Die Tonspur des Falschen
Ist der Roman tatsächlich ein „langer Abschied“ vom populärkulturellen Genre „Krimi“, so gerät er unter den Händen Gert Heidenreichs in der neu produzierten Hörbuchfassung aus der Produktion des Diogenes-Verlages zu einem trägen Unterfangen, wobei Heidenreichs extensive, im negativen Sinne entspannte Langsamkeit in der Vortragsart Hans Wollschlägers stellenweise ungelenke Übertragungen ins Deutsche noch potenziert und den Ich-Erzähler Marlowe wie einen redseligen, von sich selbst eingenommenen Bürger darstellt, der realiter nur noch als Gespenst fortexistiert. Am Rande des Unerträglichen wabert dieses Hörbuch immer dann, wenn sich Heidenreich bemüßigt fühlt, zur Zeichnung anderer Figuren – wie die des brutalen Polizisten Gregorius, des Gangsters Menendez, des Kapitalisten Potter oder der Mörderin Eileen Wade – stimmlich in sie hineinzukriechen, was der Lesung etwas vollkommen Unstimmiges und eine Tonspur des Falschen verleiht.

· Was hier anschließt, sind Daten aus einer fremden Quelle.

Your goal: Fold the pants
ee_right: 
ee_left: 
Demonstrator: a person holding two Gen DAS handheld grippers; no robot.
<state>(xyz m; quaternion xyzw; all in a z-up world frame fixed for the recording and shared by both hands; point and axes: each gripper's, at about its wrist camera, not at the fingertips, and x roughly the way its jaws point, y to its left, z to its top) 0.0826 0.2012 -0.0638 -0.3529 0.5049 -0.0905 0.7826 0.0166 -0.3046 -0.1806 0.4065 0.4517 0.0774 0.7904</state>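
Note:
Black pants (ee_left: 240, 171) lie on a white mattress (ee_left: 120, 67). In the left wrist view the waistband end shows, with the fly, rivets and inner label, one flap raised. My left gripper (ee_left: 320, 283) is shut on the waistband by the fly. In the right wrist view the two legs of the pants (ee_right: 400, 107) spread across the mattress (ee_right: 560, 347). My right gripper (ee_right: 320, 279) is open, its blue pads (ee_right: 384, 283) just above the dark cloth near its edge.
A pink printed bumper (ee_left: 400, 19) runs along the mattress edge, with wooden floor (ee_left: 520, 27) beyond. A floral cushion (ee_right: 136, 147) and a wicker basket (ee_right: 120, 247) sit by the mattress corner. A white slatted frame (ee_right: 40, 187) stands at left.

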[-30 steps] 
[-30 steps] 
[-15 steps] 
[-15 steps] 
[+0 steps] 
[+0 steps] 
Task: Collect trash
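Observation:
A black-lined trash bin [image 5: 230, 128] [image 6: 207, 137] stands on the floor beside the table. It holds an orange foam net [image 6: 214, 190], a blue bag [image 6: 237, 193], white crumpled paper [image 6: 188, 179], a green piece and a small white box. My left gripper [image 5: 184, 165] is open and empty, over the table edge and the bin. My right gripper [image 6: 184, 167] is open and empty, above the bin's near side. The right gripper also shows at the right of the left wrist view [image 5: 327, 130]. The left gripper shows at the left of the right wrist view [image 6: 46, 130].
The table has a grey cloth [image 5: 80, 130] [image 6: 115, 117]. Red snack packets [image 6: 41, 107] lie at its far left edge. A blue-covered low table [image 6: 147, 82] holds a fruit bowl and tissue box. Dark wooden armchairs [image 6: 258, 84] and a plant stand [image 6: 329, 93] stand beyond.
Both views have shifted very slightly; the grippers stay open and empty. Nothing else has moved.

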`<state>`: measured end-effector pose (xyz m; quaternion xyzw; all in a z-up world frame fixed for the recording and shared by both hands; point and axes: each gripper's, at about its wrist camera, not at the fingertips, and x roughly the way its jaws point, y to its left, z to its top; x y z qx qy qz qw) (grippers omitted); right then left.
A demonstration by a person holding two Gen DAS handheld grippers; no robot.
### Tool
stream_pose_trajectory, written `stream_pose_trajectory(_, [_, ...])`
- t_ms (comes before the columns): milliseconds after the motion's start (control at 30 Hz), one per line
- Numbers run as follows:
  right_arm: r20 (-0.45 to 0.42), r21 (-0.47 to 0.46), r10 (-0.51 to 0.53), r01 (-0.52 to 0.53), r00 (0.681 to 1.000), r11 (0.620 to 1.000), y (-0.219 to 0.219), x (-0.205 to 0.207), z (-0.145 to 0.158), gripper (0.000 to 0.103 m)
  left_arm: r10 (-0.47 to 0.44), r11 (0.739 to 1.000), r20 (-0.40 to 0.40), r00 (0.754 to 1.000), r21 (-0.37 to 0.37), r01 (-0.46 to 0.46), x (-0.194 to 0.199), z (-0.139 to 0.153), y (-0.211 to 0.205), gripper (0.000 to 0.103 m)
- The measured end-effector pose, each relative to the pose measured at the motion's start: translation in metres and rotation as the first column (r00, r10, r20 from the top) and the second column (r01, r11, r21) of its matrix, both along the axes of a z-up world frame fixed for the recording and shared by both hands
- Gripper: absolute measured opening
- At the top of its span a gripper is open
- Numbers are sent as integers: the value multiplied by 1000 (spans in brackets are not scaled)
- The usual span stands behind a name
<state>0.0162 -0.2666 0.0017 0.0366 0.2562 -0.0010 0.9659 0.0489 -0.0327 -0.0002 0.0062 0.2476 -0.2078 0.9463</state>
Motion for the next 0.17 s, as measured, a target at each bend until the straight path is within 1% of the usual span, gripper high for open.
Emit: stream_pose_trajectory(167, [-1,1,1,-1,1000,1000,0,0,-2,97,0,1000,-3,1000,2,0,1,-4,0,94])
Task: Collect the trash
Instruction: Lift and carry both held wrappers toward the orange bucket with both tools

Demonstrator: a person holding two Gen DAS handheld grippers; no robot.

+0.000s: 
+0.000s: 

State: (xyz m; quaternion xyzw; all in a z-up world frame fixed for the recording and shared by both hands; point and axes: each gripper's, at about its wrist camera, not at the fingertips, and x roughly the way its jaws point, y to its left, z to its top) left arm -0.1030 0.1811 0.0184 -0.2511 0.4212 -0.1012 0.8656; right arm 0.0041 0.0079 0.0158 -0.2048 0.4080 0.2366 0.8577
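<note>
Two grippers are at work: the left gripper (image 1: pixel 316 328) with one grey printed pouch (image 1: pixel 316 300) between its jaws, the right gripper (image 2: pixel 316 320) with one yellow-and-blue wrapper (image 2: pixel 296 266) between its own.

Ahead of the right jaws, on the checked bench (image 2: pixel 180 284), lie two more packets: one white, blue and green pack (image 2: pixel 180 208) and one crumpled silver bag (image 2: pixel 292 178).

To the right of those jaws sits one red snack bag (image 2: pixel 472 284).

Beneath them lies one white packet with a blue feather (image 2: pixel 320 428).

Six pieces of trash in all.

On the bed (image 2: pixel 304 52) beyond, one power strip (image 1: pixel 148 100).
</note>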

Wie eine überzeugende Stimme Marlowes klingen könnte, führt Elliott Gould in seinen brillanten Lesungen der Chandler-Romane vor, die teilweise vom Verlag Bertz + Fischer vertrieben werden. Gould verzichtet auf Schmierentheater-Mätzchen und verleiht mit seiner kühlen, angespannten Vortragsart der Figur Marlowes eine klare Glaubwürdigkeit, die Heidenreich mit seinen schalen Verzerrungen zu keinem Zeitpunkt zu erreichen vermag. Zudem ist die Ausstattung der Chandler-Audio-Books bei Bertz + Fischer weitaus besser als die der Chandler-Hörbücher bei Diogenes, weil der Berliner Verlag seinen Audio-Books zusätzlich Essays von Literaturwissenschaftlern wie Winfried Fluck oder Gert Ueding beilegt und somit einen Rahmen bietet, der über die bloße Lesung hinausgeht. Leider ist dies bei Hörbuchproduktionen hierzulande die Ausnahme.